Не знаю, может быть, мое тщеславие было уязвлено неожиданно открывшейся истиной, тем, что Бренда преднамеренно лгала мне, а сама была по уши влюблена в Лоренса Брауна, души в нем не чаяла, изливая свое чувство с присущей ей слащавостью. Я не силен в психологии. Предпочитал считать, что родник, питавший мою симпатию, иссяк при мысли, что маленькой Джозефине нанесли безжалостный удар в попытке спасти собственную шкуру.
— Думаю, что западню устроил Браун, — сказал Тавенер. — Это объясняет также еще кое-что, над чем я ломал голову.
— Что же именно?
— До этого мог додуматься только какой-нибудь слюнтяй. Слушайте внимательно: в руки девочки попали эти письма… письма, которые выдают их с головой! Первое, что нужно попытаться сделать, — это заполучить их назад (в конце концов, даже если ребенок начнет болтать о них, но не сможет их предъявить в подтверждение своих слов, окружающие могут решить, что ребенок все это выдумал). Но письма нельзя получить назад, потому что не удается их найти. Тогда остается одно убийство, он не остановится перед другим. Человек этот знал, что девочка любит кататься на двери в заброшенном сарае. Казалось бы, самый подходящий вариант — подстеречь ее за дверью и прикончить, как только войдет, с помощью какой-нибудь кочерги, или железного прута, или куска шланга. Там все что угодно валяется под рукой в куче хлама. Зачем потребовалась эта затея с мраморным львом, положенным на верхнюю планку двери, который, вероятнее всего, вообще не попадет в цель, а если даже упадет на голову девочки, то может и не убить ее (так оно и вышло на самом деле)? Зачем все это понадобилось, я вас спрашиваю?
— Ну и каков же ответ? — спросил я.
— Для начала у меня была единственная версия: убийство было замышлено таким образом, чтобы увязывалось с чьим-нибудь железным алиби. У кого-нибудь должно было быть этакое хорошенькое незыблемое алиби на тот отрезок времени, когда на Джозефину было совершено покушение. Однако с такой версией пришлось расстаться, поскольку, во-первых, ни у кого, кажется, не было никакого алиби, а во-вторых, кто-то обязательно отправился бы звать девочку обедать, обнаружил бы западню и этот кусок мрамора и без труда догадался бы обо всем. Конечно, если бы убийца убрал оттуда кусок мрамора до того, как ребенка нашли, он заставил бы нас поломать голову. Но в том виде, как это было проделано, вся эта затея кажется просто лишенной смысла.

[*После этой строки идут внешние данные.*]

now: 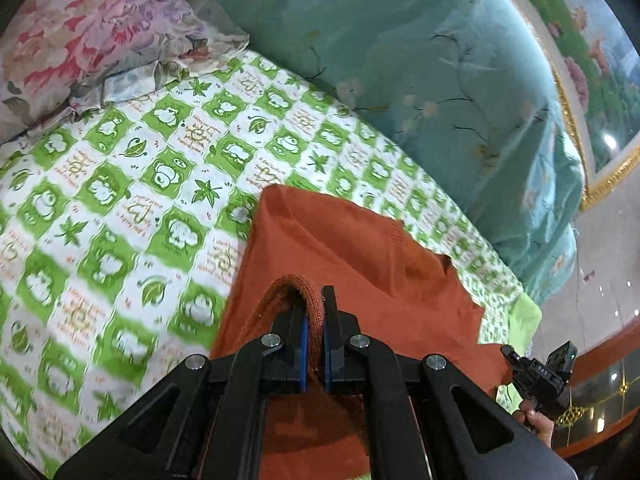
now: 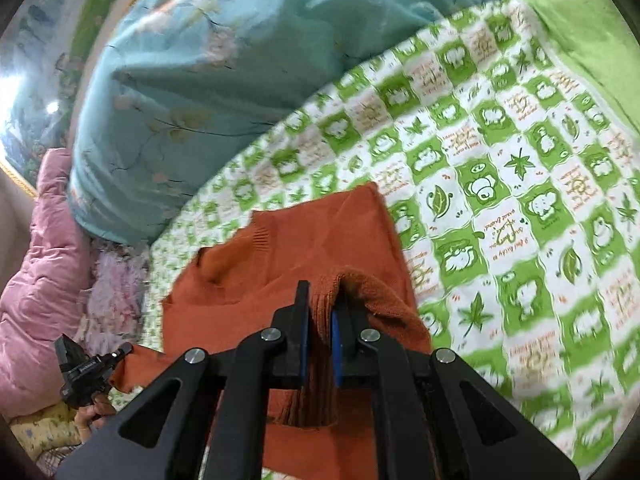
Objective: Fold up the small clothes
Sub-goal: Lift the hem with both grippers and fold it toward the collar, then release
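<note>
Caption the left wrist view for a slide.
Left gripper pinches the orange sweater over the green-patterned bedsheet.

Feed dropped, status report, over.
Left hand-held gripper and right hand-held gripper both shut on orange sweater. Sweater lifted over green sheet. Nothing blocking.

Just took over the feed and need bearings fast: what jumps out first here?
The orange knit garment lies mid-frame on a green-and-white cartoon bedsheet. The left gripper and right gripper are each clamped on a ribbed edge of it. A bulky teal quilt is heaped behind.
</note>
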Motion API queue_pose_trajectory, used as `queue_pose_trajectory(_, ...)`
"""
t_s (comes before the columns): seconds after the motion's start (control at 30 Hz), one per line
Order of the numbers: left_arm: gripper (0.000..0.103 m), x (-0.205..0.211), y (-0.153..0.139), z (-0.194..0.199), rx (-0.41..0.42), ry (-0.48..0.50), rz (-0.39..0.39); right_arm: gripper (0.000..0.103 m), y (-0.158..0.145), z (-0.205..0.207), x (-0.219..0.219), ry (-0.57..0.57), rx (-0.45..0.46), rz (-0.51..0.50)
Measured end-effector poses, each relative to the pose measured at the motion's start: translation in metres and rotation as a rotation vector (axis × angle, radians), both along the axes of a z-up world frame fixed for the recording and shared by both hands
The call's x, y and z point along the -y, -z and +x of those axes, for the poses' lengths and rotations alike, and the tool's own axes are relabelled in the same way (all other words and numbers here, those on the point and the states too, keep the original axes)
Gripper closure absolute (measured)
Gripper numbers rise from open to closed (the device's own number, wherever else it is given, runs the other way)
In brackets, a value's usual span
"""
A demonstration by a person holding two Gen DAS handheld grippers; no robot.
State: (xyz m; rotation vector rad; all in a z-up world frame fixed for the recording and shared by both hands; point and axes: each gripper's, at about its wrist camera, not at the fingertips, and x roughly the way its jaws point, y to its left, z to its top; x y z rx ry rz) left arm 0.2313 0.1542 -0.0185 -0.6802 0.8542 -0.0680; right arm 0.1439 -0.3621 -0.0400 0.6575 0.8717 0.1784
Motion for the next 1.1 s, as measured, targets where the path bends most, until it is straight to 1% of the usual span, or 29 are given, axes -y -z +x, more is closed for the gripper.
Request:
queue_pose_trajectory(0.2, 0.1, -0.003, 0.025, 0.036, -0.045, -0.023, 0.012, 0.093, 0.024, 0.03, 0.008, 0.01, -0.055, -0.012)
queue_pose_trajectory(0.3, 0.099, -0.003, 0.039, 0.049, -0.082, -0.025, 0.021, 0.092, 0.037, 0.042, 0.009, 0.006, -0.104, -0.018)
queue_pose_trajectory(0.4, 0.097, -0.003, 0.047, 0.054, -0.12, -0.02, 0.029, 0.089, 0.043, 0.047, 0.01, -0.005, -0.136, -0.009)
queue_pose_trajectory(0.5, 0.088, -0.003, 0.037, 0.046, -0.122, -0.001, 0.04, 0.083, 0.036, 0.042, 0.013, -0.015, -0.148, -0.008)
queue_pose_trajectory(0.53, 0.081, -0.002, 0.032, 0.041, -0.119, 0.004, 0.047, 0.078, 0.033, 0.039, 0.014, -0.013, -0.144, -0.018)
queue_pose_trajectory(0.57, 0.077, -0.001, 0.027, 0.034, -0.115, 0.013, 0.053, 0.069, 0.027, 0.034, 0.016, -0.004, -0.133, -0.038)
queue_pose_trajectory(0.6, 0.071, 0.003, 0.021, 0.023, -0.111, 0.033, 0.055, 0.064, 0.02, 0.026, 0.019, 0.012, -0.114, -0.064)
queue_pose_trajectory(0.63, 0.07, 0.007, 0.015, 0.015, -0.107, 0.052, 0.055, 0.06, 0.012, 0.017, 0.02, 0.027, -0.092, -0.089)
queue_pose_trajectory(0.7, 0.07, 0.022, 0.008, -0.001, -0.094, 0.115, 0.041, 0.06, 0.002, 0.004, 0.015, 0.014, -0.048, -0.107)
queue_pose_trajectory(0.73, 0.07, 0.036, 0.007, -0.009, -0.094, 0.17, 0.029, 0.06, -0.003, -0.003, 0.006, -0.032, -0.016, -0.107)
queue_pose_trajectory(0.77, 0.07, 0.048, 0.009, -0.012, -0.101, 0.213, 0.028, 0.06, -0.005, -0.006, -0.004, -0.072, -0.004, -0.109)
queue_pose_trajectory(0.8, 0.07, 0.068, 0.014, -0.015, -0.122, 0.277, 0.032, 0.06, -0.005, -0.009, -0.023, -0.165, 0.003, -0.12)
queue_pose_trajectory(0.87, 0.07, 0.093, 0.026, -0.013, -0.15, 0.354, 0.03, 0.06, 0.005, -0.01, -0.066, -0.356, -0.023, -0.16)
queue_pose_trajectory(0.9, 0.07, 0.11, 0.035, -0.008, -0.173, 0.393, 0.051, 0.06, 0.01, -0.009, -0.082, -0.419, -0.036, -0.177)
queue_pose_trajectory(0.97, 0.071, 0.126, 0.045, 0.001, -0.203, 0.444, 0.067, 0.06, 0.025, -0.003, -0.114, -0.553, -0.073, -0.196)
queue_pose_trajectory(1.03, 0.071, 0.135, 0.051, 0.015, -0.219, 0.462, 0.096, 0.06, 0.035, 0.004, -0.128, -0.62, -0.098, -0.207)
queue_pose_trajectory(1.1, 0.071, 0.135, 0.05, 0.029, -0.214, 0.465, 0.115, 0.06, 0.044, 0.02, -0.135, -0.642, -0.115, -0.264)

— Как же вы объясняете это теперь?
— Здесь основную роль играют особенности личности. Идиосинкразия Лоренса Брауна. Он не выносит насилия… не может заставить себя совершить физическое насилие. Он не мог бы спрятаться за дверью и ударить девочку по голове. Но мог устроить западню и уйти, чтобы не видеть того, что произойдет дальше.
— Понимаю, — сказал я задумчиво. — То же самое объяснение подходит и к замене в пузырьке инсулина эзерином?
— Именно так.
— Как вы полагаете, он делал это без ведома Бренды?
— Если без ведома, то это объяснило бы, почему она не выбросила пузырек из-под инсулина. Конечно, они могли бы и сговориться… или она одна, возможно, придумала этот трюк с отравлением… приятную легкую смерть для своего уставшего от жизни старого супруга — раз и готово! Но я могу поклясться, что это не она подстроила западню для девочки. Женщины обычно не верят в безотказную работу каких бы то ни было механизмов — и они имеют на то основания. Сам я думаю, что идея с эзерином возникла у нее и она заставила своего возлюбленного раба подключиться к делу. Она принадлежит к тем людям, которым удается избегать личного участия в каких-нибудь сомнительных делах. Им удается таким образом оставаться в ладу со своей совестью.